Action item: Beginning at the first line of the data, print each line exactly, stopping after the line that contains "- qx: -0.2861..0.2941".

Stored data
--- --- ---

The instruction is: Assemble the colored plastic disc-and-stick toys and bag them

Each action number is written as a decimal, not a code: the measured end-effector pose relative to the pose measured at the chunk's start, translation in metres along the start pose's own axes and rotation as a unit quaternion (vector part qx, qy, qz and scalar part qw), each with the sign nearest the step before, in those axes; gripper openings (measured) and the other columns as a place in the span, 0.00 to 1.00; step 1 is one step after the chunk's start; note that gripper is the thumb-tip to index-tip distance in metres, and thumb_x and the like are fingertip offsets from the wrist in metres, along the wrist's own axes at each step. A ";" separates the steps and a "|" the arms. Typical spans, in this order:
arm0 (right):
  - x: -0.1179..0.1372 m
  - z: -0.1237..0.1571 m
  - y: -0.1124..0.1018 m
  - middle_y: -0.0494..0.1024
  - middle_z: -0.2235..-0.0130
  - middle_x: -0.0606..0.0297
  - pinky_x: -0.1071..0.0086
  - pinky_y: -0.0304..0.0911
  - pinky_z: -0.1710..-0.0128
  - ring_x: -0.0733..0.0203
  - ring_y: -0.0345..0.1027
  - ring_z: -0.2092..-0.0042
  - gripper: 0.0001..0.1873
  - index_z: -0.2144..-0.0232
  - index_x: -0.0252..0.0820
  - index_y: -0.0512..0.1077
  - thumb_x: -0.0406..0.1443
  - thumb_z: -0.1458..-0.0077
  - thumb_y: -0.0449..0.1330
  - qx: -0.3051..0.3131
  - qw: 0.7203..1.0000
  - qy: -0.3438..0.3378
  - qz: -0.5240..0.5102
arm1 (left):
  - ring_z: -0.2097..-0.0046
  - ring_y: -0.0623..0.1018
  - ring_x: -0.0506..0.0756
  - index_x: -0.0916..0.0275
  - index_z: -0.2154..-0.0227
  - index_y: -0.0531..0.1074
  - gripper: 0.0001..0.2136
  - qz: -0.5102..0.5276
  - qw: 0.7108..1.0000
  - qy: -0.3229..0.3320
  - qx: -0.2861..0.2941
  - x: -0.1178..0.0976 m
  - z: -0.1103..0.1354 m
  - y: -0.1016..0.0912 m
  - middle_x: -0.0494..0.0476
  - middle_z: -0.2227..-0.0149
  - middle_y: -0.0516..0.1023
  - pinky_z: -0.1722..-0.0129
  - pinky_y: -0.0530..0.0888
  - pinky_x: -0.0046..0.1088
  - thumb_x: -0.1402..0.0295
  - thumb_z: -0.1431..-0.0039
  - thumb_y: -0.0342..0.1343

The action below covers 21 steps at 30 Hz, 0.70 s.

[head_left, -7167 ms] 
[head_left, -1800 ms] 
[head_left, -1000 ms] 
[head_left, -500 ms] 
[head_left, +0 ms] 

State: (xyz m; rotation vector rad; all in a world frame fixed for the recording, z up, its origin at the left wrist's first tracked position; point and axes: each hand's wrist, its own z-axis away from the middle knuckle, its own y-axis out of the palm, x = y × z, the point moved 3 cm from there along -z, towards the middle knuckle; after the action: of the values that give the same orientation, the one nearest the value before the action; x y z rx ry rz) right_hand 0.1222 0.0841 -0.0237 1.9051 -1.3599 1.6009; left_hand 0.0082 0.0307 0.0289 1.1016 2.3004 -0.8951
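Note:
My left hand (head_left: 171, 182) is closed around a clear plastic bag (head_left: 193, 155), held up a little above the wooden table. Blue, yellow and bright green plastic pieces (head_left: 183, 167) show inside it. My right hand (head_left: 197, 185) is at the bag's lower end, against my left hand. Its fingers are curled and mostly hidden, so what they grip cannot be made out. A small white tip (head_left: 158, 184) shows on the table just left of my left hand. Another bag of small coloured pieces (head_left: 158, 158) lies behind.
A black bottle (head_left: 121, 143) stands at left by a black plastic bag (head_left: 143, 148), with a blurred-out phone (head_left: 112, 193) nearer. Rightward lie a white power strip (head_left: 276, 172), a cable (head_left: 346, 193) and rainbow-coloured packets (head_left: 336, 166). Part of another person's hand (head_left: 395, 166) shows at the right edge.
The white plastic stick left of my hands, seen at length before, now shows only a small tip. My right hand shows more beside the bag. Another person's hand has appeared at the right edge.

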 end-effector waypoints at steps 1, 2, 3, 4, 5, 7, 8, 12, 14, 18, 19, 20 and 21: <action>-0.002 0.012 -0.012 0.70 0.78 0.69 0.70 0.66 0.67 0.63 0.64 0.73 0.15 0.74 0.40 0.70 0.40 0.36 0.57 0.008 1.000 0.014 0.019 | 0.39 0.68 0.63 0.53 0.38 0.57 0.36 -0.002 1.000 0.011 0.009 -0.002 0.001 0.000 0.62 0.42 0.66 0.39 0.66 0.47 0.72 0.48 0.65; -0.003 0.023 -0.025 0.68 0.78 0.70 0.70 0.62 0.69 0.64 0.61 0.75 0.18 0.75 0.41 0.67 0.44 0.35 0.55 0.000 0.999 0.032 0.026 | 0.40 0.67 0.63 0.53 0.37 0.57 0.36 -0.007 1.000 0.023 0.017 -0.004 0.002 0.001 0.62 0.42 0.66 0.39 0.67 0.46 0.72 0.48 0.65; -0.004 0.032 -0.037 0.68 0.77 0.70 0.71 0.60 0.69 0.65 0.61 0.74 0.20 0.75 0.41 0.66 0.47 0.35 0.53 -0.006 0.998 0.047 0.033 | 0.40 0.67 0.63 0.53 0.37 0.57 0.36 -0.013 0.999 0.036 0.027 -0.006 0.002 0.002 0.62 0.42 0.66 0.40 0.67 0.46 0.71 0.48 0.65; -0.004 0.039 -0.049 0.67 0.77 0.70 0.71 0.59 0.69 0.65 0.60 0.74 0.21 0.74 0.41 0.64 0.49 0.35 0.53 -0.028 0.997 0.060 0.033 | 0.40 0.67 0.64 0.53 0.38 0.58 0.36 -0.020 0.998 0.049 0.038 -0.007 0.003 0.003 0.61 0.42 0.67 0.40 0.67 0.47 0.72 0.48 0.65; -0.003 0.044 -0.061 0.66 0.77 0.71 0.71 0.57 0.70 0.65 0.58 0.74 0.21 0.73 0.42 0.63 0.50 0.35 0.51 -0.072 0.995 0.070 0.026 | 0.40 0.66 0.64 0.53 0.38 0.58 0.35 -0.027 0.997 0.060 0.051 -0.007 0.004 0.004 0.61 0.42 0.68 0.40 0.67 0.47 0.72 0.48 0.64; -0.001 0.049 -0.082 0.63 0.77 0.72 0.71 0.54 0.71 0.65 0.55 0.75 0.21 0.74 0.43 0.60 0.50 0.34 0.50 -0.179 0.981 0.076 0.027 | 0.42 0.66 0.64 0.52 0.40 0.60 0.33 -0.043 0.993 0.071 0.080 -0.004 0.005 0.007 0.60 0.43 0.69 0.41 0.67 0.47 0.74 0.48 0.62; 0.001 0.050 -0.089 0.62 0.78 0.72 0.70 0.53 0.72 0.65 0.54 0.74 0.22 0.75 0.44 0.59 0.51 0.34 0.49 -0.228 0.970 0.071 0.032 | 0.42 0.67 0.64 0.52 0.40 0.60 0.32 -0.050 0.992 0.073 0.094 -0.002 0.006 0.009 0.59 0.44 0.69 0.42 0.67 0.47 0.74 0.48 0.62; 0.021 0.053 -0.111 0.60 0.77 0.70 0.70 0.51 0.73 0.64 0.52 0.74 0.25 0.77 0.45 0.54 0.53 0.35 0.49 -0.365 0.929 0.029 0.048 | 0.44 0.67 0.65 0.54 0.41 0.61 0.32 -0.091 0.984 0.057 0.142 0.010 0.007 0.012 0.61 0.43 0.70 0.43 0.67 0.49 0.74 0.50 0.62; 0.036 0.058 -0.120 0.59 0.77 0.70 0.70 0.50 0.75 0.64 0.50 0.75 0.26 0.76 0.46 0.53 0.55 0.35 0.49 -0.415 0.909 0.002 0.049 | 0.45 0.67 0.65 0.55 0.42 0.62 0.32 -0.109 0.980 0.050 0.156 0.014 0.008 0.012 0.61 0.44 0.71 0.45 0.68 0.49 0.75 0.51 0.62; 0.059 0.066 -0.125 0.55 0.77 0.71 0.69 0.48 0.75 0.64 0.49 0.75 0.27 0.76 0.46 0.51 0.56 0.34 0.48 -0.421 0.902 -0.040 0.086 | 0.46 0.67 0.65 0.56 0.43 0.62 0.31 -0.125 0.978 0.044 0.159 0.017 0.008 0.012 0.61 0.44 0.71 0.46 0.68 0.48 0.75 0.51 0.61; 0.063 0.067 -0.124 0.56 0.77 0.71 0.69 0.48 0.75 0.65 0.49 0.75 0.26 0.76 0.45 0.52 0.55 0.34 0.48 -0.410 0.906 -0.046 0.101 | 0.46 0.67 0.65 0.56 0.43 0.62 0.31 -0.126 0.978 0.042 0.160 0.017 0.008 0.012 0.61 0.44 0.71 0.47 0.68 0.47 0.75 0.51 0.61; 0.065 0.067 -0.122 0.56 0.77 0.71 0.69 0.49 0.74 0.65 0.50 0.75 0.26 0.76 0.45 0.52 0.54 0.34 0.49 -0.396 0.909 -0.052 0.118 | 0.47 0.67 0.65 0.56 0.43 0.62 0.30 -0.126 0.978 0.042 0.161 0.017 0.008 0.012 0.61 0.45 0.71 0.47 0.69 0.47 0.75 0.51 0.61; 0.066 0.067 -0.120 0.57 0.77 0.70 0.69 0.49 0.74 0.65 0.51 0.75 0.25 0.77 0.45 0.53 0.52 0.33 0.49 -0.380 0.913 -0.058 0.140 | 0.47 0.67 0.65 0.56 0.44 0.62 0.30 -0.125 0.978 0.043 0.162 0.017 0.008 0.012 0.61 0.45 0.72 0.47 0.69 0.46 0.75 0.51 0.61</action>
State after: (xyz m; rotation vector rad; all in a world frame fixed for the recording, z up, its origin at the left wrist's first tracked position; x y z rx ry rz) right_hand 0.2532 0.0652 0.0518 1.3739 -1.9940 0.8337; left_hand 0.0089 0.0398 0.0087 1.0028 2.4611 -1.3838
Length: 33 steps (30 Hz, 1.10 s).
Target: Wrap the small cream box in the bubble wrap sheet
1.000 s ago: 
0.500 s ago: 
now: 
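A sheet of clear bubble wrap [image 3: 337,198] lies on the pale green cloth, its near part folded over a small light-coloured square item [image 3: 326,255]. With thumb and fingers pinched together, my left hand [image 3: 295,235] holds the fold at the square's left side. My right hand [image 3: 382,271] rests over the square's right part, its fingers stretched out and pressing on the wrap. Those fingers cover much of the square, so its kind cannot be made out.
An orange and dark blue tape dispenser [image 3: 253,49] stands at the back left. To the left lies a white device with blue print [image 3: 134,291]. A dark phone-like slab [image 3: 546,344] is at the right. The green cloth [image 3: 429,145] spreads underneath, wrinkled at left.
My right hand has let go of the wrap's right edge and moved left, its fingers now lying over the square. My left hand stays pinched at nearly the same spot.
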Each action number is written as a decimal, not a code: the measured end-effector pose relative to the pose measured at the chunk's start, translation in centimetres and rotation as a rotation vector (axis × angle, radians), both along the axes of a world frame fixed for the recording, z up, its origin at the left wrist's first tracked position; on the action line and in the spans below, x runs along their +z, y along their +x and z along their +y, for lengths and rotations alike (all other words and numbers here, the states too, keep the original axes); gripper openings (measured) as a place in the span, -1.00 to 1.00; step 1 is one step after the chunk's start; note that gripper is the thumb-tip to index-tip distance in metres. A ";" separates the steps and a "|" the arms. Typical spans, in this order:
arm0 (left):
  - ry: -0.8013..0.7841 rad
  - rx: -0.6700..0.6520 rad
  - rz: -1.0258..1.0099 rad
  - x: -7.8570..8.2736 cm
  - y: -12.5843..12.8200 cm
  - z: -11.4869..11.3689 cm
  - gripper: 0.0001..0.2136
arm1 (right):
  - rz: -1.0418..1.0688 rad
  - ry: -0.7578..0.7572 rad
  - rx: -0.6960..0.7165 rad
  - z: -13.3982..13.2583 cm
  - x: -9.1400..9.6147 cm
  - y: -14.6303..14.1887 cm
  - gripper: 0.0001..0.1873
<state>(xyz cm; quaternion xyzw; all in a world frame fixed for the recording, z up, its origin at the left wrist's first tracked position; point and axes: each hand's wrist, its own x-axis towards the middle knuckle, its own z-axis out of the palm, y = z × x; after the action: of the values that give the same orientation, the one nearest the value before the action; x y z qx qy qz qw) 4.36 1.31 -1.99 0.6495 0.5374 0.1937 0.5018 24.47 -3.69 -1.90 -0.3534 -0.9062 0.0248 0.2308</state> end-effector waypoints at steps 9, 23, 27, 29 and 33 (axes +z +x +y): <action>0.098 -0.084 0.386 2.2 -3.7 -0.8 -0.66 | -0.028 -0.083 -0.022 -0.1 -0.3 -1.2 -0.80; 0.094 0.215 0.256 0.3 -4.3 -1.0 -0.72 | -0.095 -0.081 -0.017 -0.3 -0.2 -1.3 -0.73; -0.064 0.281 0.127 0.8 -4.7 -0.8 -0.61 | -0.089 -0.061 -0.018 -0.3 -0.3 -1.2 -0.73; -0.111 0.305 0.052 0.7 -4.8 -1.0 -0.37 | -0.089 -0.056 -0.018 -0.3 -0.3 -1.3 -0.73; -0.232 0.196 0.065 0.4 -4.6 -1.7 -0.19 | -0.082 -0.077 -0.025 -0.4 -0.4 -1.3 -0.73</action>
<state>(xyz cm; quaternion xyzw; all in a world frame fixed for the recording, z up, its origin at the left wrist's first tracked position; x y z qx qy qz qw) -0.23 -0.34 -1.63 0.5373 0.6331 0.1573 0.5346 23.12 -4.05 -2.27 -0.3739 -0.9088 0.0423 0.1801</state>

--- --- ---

Response box:
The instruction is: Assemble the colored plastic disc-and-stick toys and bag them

Each action number is written as a decimal, not a code: the measured end-effector pose relative to the pose measured at the chunk's start, translation in metres along the start pose's own axes and rotation as a unit quaternion (vector part qx, qy, qz and scalar part qw), each with the sign nearest the step before, in those axes; gripper openings (measured) and the other columns as a place in the span, 0.00 to 1.00; step 1 is one step after the chunk's start; note that gripper is the thumb-tip to index-tip distance in metres, and thumb_x and the like are fingertip offsets from the wrist in metres, along the wrist's own axes at each step. A ";" separates the steps and a "|" the arms. Typical spans, in this order:
arm0 (right):
  - x: -0.1179..0.1372 m
  - z: -0.1237..0.1571 m
  - y: -0.1124..0.1018 m
  - middle_y: -0.0494..0.1024
  - middle_z: -0.2235..-0.0130
  - middle_x: -0.0606..0.0297
  - pinky_x: -0.1071..0.0086
  - pinky_y: -0.0304..0.0911
  - pinky_z: -0.1710..-0.0128
  - ring_x: -0.0733..0.0203
  - ring_y: -0.0345..0.1027
  - ring_z: -0.2092..-0.0042
  - gripper: 0.0001..0.1873
  - index_z: -0.2144..-0.0232
  - index_x: -0.0252..0.0820
  - index_y: -0.0512..0.1077
  - thumb_x: -0.0406..0.1443
  - thumb_z: -0.1458..-0.0077
  - thumb_y: -0.0449..0.1330
  - qx: -0.3051..0.3131
  - qw: 0.7203..1.0000
  - qy: -0.3438..0.3378
  - qz: -0.5240..0.5102
arm1 (left):
  - ring_z: -0.2097..-0.0046
  - ring_y: -0.0623..0.1018
  - ring_x: -0.0506..0.0756
  - index_x: -0.0916..0.0275
  - index_z: -0.2154..-0.0227
  - index_y: -0.0531..0.1074
  - gripper: 0.0001..0.2136
  - qz: -0.5102..0.5276
  - qw: 0.7108..1.0000
  - qy: -0.3229..0.3320
  - qx: -0.2861..0.2941

The output contains the complete answer to the exercise.